Gli SNLE della classe Boreï sono chiamati a diventare la spina dorsale della componente sottomarina della deterrenza strategica russa. Lunghi 170 m per una stazza sommersa di 24.000 tonnellate, sono i più grandi sommergibili del mondo, ad eccezione dell'ultimo rappresentante della classe Typhoon ancora in servizio, il TK-208 Dmitry Donskoy, che rimarrà in servizio fino al 2026 Dopo i primi 3 Boreï ammessi in servizio tra il 2012 e il 2014, l'Ammiragliato russo si diresse verso una versione migliorata, designata Borei-A, che ha corretto alcuni guasti del Boroi iniziale, in particolare con l'idrodinamica ottimizzata, l'uso di un'elica intubata del tipo a getto di pompa, sistemi di rilevamento e comunicazione migliorati e una maggiore invisibilità acustica. Grazie al suo redattore nucleare OK-650V da 190 MW, la nave può raggiungere 33 nodi sott'acqua e 15 nodi in superficie. Oltre ai 6 tubi lanciasiluri per autodifesa, i Borei dispiegano ciascuno 16 missili balistici intercontinentali RSM-56 Bulava da 37 tonnellate ciascuno armati da 6 a 10 testate nucleari MIRV da 150 kt, per una portata stimata tra 8500 e 9000 km. Mentre 3 Boreï e 1 Boreï-A sono in servizio oggi, altri 4 Boreï-A sono in costruzione, portando il numero totale di sottomarini a 10 SSBN entro il 2027 (tenendo conto delle 2 unità la cui costruzione inizierà a maggio) per sostituire il Delta e Typhoon ancora in servizio con le forze sottomarine strategiche russe. Oltre a ciò, Mosca ha annunciato l'intenzione di portare la sua flotta a 12 SSBN, con un nuovo ordine per 2 Boreï-A sul prossimo GPV (legge russa sulla pianificazione militare).

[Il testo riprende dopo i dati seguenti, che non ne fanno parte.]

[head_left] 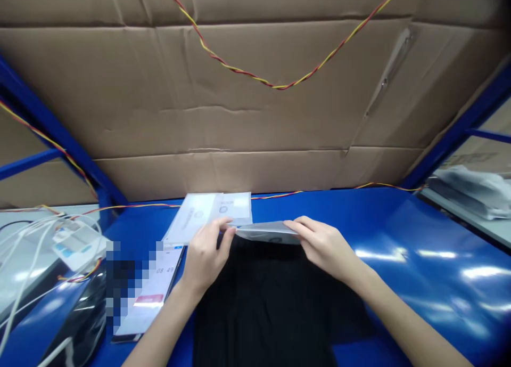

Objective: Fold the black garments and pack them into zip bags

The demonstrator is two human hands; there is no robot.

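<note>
The glossy blue tabletop (399, 298) supports a black cloth (263, 308), the reference for position. Over the cloth's far end, the left hand (207, 252) and right hand (325, 244) each have fingers clamped on opposite ends of a frosted bag (267, 233). Caution: thin film could slip from these edge grips; a low bag could drag the cloth. Beyond the cloth, to its left, lie printed sleeves (195, 215); farther beyond, a cardboard wall (259, 122).
</note>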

I Boreï-A SSBN sono oggi i più grandi sommergibili in servizio ad eccezione dell'ultimo rappresentante della classe dei tifoni sovietici.

Nonostante le sue risorse limitate e un budget per la difesa che supera a malapena i 65 miliardi di dollari, la Russia sta quindi compiendo uno sforzo molto significativo per modernizzare e talvolta ricostruire la sua flotta da guerra e la sua componente di deterrenza sottomarina. Mentre nel 2008 Mosca non è più riuscita a garantire la permanenza in mare dei suoi SSBN e ha lottato per inviare anche poche navi contemporaneamente durante le grandi crisi (Georgia), il paese dispone ora di un potente ed esteso arsenale navale, dotato di entrambi equipaggiamento moderno e molto ben armato, riportando la flotta russa tra le più potenti del pianeta, senza però sperare di eguagliare le flotte americana o cinese con mezzi ben maggiori, se non in campo nucleare. Comunque, Mosca ora inizia ogni anno la costruzione di dieci grandi unità navali ogni anno, vale a dire tra le 4 e le 5 volte di più rispetto a Francia, Germania o Gran Bretagna, ma tutte e tre hanno una ricchezza nazionale tra il 30 e l'80% più importante di quella della Russia. Di questo passo, nei prossimi anni Mosca avrà anche guadagnato il vantaggio militare navale sull'Europa, come è già avvenuto strategicamente, a terra e in aria negli ultimi anni.